By 1680 Virginia had also instituted patrols and required both slaves
and white indentured servants to carry passes when traveling, and over
the next century the whole South became increasingly militarized.
Hadden's account of this buildup shows a cyclical escalation in which
slave revolts or plots led to white panic, ramped-up vigilance and a
reinvigoration of patrols. Heightened security was usually followed by
increased calm, declining vigilance and then more resistance.

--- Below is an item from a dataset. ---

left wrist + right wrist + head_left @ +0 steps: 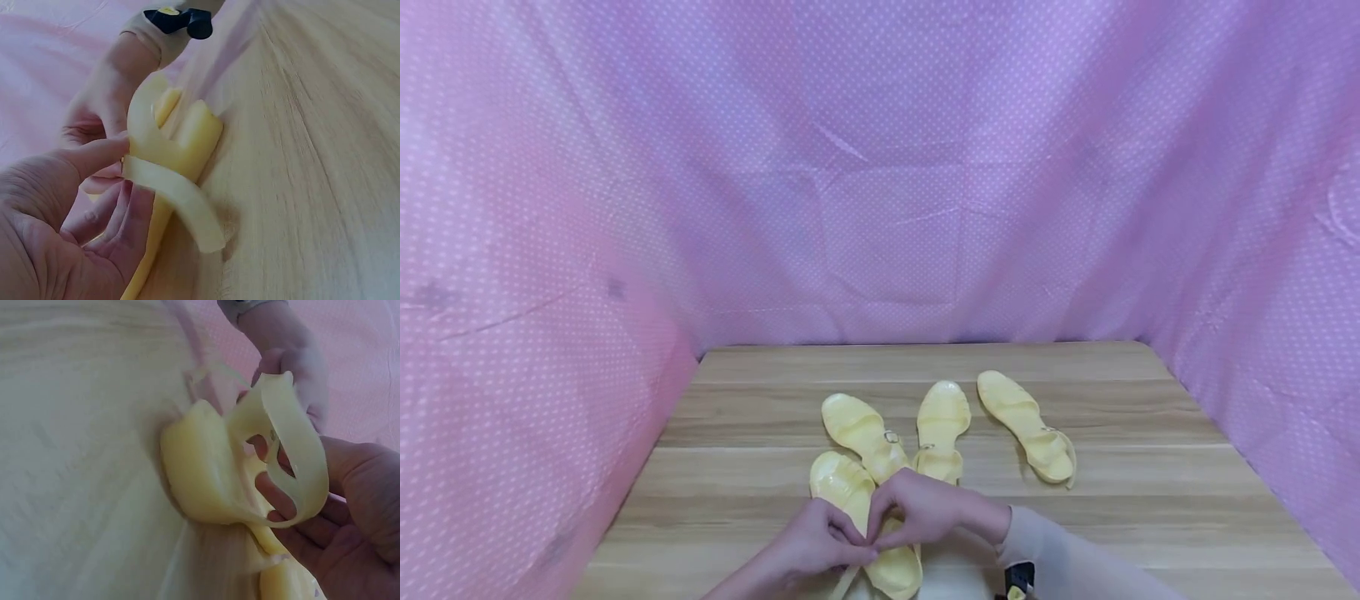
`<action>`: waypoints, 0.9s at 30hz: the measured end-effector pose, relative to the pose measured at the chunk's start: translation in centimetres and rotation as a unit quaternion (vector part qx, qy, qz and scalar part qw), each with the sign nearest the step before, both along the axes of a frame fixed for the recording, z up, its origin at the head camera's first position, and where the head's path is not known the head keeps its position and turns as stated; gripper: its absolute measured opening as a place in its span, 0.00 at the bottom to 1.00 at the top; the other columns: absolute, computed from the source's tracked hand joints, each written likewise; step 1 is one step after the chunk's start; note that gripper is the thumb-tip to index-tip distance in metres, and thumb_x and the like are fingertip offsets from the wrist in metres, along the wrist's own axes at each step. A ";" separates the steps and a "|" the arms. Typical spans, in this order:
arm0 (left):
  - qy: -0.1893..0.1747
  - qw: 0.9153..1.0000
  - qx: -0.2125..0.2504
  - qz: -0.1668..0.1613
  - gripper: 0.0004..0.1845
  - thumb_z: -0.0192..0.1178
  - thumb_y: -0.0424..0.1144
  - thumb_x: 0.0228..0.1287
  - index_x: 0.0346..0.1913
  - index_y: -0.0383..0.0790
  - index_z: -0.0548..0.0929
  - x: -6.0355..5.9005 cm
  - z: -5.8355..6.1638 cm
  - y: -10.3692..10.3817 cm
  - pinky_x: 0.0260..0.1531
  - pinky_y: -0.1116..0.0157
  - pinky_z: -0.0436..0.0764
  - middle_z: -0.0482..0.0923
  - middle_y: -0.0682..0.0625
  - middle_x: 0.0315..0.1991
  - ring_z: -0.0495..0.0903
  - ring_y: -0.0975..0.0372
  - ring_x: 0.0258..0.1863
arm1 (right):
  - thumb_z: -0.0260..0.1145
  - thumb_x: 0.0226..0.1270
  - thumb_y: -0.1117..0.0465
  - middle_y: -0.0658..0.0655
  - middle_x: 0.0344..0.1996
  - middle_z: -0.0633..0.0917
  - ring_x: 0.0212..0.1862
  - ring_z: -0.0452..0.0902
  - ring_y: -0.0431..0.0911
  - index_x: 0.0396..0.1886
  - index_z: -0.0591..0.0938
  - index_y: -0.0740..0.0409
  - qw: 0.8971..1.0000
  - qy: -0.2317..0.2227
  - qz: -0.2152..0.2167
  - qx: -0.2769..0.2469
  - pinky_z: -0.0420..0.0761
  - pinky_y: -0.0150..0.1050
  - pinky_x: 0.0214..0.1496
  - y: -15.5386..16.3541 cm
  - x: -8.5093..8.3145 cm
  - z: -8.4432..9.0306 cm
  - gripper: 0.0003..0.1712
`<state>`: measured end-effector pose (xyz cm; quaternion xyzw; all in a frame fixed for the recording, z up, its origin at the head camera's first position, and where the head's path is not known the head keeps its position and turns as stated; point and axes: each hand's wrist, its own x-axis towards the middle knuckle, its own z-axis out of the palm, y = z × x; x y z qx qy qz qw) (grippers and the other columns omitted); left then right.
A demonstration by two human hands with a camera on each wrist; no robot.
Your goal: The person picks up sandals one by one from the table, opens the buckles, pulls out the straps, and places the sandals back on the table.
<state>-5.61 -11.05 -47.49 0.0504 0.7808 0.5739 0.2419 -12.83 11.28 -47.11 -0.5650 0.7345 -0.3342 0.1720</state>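
A pale yellow sandal (pixel 895 577) lies at the near edge of the group, its heel toward me and its toe pointing away. My left hand (pixel 820 537) pinches its ankle strap (pixel 181 197) between thumb and finger, and the strap's loose end hangs past the fingertips. From the other side, my right hand (pixel 921 504) pinches the same strap, fingertips meeting the left ones over the sandal. In the right wrist view the strap bows up in a loop above the heel (pixel 197 469). The buckle is mostly hidden by the fingers.
Just beyond my hands lie two more yellow sandals, one with a buckle showing (pixel 853 423) and one upright in line (pixel 943 408). Another sandal (pixel 1015 408) lies apart to the right. Pink dotted cloth (pixel 887 250) hangs around the wooden table (pixel 1150 433).
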 end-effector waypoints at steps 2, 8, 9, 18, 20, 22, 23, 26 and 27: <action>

The trend toward ever more organized control in the South accelerated
after the Revolutionary War (during which more than 3,000 escaped slaves
fought for the loyalist Lord Dunmore, who offered freedom in exchange
for armed service). In 1777 Vermont had abolished slavery; Pennsylvania
followed three years later. From then on the "peculiar institution" came
under increased attack, as European powers outlawed the slave trade and
more "free soil" and abolitionism emerged in the North. By the early
antebellum period, the patrol system had fully evolved throughout Dixie.

A typical night on patrol involved three to six armed white men on
horseback riding the country roads in search of black people, stopping
at farms and plantations where they were authorized, regardless of the
property holder's wishes, to search slave quarters for visitors,
escapees or contraband like weapons, liquor, books and excessive
provisions that might indicate plans to flee. Violation of local
regulations led to on-the- spot whippings.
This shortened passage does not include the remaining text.